• HOW TO COMPLETE THIS TASK: The listing below should be printed exactly, every line of it. Skip the pictures.

• RAW DATA:
[Start of Attachment]

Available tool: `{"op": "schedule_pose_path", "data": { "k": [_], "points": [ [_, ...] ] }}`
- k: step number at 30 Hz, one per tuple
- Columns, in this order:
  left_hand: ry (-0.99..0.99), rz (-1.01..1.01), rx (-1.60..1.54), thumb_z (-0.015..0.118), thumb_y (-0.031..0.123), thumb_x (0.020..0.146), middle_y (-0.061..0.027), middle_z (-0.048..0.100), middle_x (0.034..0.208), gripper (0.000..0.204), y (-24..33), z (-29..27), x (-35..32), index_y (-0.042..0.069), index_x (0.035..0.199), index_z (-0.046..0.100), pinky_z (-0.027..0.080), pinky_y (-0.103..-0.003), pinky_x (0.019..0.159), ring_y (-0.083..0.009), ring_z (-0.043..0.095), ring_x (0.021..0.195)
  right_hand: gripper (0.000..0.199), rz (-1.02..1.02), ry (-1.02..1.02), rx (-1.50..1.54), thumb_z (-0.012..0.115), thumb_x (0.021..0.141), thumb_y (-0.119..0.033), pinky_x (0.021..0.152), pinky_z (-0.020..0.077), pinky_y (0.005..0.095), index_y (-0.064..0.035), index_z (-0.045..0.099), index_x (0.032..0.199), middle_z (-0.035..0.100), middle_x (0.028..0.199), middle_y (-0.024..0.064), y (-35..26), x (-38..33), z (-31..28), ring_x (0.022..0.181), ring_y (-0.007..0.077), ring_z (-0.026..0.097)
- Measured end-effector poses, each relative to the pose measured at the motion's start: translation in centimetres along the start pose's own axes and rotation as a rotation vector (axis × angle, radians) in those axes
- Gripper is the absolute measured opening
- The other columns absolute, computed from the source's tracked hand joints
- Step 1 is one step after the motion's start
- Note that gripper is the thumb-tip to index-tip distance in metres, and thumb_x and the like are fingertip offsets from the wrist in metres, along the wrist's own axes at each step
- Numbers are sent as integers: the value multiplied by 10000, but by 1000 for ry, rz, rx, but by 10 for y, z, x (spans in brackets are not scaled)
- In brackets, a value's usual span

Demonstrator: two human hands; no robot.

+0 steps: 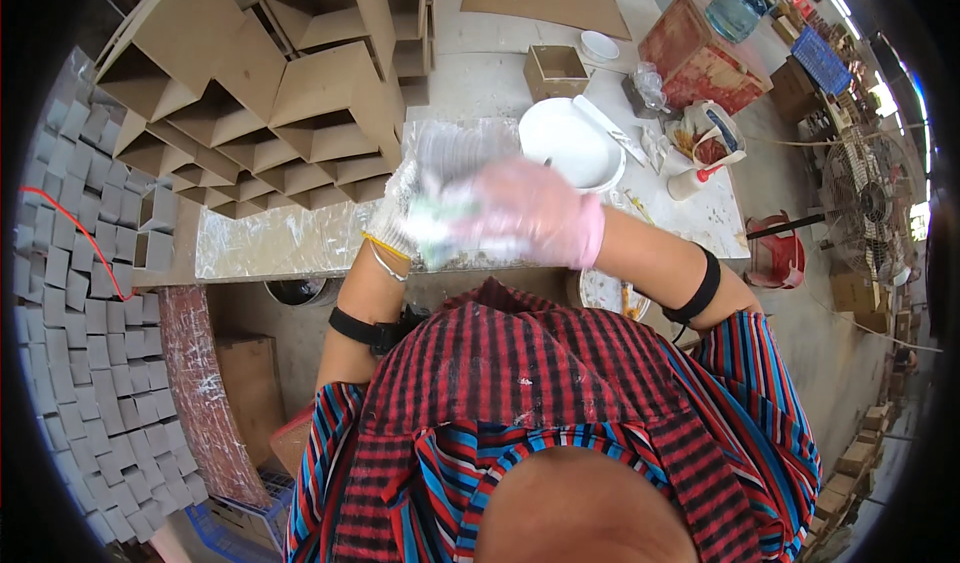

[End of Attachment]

• EXERCISE RESPONSE:
Available tool: `{"op": "schedule_pose_path", "data": { "k": [_], "points": [ [_, ...] ] }}`
- k: step number at 30 Hz, one per tuple
- Columns, in this order:
  left_hand: ry (-0.99..0.99), rz (-1.01..1.01), rx (-1.60..1.54), thumb_z (-0.015..0.118), thumb_y (-0.031..0.123), thumb_x (0.020..0.146), middle_y (-0.061..0.027), middle_z (-0.048..0.100), middle_x (0.034..0.208), gripper (0.000..0.204), y (-24..33), z (-29..27), x (-35..32), index_y (-0.042..0.069), index_x (0.035..0.199), index_z (-0.046..0.100), pinky_z (-0.027..0.080), pinky_y (-0.103..-0.003), pinky_x (0.019..0.159), ring_y (-0.083..0.009), ring_z (-0.043..0.095), ring_x (0.021..0.195)
  right_hand: gripper (0.000..0.199), rz (-1.02..1.02), ry (-1.02..1.02), rx (-1.50..1.54), thumb_z (-0.012..0.115), thumb_x (0.021..0.141), thumb_y (-0.119..0.033), pinky_x (0.021..0.152), pinky_z (-0.020..0.077), pinky_y (0.005..0.095), index_y (-0.064..0.035), index_z (-0.045..0.099), index_x (0.032..0.199), middle_z (-0.035..0.100), middle_x (0.028..0.199), middle_y (-0.024..0.064), y (-35..26), x (-38..33), z (-31..28), ring_x (0.022..0.181), ring_y (-0.007..0.077), ring_z (-0.026..0.097)
- Measured end-effector poses, each relative to the pose measured at the motion's start: translation in centimetres along the start pose's own axes and rotation as a rotation vector (axis × angle, radians) in those axes
- Gripper is the absolute measured opening
- The other columns absolute, computed from the source's tracked hand joints
- Step 1 is one step after the motion's start
- Note that gripper is the thumb-tip to index-tip distance in metres, and thumb_x and the like are fingertip offsets from the wrist in metres, along the wrist's own axes at each step
- Numbers are sent as integers: the value multiplied by 10000, but by 1000 for ry, rz, rx, but by 10 for y, z, x (spans in brackets are not scaled)
- In brackets, a value's usual span

Demonstrator: two human hands; no robot.

+0 steps: 

With this, the exercise has been completed.